Characterization of the Rapanui mass‐transport deposit and the basal shear zone: Mount Messenger Formation, Taranaki Basin, New Zealand

Sebastian Cardona; Lesli J. Wood; Brandon Dugan; Zane Jobe; Lorna J. Strachan

doi:10.1111/sed.12697

journal article Feb 05, 2020

Characterization of the Rapanui mass‐transport deposit and the basal shear zone: Mount Messenger Formation, Taranaki Basin, New Zealand

Sebastian Cardona

Lesli J. Wood Brandon Dugan Zane Jobe Lorna J. Strachan

Sedimentology Vol. 67 No. 4 pp. 2111-2148 · Wiley

View at Publisher Save 10.1111/sed.12697

Abstract

AbstractSubmarine mass‐transport deposits are important in many ancient and modern basins.
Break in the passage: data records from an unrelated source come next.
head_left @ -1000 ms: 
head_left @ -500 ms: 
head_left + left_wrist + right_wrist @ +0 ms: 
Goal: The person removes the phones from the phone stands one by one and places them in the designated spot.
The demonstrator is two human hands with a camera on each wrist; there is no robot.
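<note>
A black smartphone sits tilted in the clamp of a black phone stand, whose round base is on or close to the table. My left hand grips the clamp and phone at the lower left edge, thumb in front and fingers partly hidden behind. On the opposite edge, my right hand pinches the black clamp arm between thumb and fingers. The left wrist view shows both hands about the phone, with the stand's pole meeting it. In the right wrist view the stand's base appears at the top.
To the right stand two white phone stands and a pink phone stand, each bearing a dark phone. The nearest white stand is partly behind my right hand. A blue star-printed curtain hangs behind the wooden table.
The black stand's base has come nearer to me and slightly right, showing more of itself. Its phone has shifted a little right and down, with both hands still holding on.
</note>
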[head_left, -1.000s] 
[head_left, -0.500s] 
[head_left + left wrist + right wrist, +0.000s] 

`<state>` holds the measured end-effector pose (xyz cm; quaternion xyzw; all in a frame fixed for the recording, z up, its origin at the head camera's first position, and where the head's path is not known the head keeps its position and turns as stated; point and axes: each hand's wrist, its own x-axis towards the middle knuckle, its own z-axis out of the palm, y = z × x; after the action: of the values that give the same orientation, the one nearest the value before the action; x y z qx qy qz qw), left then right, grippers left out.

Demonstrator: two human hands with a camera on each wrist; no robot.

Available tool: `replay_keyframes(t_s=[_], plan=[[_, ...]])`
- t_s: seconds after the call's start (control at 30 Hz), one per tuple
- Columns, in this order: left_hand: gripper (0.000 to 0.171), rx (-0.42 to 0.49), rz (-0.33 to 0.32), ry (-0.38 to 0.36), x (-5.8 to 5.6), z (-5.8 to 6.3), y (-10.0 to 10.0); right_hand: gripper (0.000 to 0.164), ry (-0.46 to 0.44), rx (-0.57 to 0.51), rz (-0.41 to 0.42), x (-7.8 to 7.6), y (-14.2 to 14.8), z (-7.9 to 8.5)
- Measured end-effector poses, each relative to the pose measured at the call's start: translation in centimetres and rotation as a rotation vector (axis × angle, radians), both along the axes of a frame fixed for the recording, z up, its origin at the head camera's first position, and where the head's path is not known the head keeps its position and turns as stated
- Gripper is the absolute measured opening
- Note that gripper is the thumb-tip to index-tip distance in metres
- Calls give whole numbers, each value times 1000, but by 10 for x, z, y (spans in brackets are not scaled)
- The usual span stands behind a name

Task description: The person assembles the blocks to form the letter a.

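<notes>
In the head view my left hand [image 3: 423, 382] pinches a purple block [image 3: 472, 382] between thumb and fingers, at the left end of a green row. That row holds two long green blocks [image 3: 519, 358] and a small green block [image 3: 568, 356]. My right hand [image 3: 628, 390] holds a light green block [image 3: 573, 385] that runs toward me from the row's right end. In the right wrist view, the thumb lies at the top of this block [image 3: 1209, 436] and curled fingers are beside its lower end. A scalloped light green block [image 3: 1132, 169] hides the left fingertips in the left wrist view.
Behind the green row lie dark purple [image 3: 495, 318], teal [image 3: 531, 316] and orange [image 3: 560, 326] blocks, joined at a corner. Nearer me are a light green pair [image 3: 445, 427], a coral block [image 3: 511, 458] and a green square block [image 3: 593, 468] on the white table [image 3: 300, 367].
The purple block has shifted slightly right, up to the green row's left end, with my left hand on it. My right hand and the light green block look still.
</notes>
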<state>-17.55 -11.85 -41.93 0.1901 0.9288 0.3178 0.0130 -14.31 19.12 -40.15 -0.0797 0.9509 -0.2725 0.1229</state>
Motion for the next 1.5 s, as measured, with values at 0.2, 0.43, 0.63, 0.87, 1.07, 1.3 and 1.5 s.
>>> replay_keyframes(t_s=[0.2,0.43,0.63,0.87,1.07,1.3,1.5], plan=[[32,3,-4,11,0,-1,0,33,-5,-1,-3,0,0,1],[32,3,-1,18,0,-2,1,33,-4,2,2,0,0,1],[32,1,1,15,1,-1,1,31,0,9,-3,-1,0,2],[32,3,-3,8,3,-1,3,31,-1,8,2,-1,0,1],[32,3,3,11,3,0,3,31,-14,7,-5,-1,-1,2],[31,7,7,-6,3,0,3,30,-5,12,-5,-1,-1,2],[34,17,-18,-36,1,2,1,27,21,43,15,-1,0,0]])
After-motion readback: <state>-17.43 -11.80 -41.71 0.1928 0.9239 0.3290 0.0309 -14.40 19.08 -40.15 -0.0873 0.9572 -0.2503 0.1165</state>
Mass‐transport deposits can play a significant role in exploration as reservoir, seal or source units. Although seismic data has advanced the knowledge about these deposits, more outcrop studies are needed to better understand gravity mass flows and predict the properties of their resultant deposits. It is proposed that sufficiently well‐exposed outcrops of mass‐transport deposits can be divided into three strain‐dominant morphodomains: headwall, translational and toe. The outcrops of the Rapanui mass‐transport deposit, part of the Lower Mount Messenger Formation in the Taranaki Basin, New Zealand, are exposed along a ca 4 km transect in coastal cliffs that enable the identification of the three morphodomains. The aim of this study is to characterize the stratigraphic and sedimentological nature of the Miocene‐age Rapanui mass‐transport deposit outcrops and the evolution of its basal shear zone. The basal shear zone of a mass‐transport deposit is defined as the stratal zone formed in the interface between the overriding mass flow and the underlying in situ deposits or sea floor. Accordingly, the deformation structures in the Rapanui mass‐transport deposit and the basal shear zone were documented in an established spatial framework. Traditional methodologies were used to characterize the sedimentology of the Rapanui mass‐transport deposit. Data collected from intrafolial folds, rafted blocks and samples from the Rapanui mass‐transport deposit were used to investigate strain and matrix texture evolution, estimate palaeoflow direction, and calculate yield strength and overpressure at time of deposition. Additionally, a one‐dimensional numerical model was used to test sedimentation‐driven overpressure as probable trigger. This work demonstrates that the basal shear zone, as well as the matrix texture of a mass‐transport deposit, can vary spatially as sediments from underlying deposits are entrained during shear‐derived mixing. This phenomenon can impact the seal potential of mass‐transport deposits and their interaction with fluids in the subsurface.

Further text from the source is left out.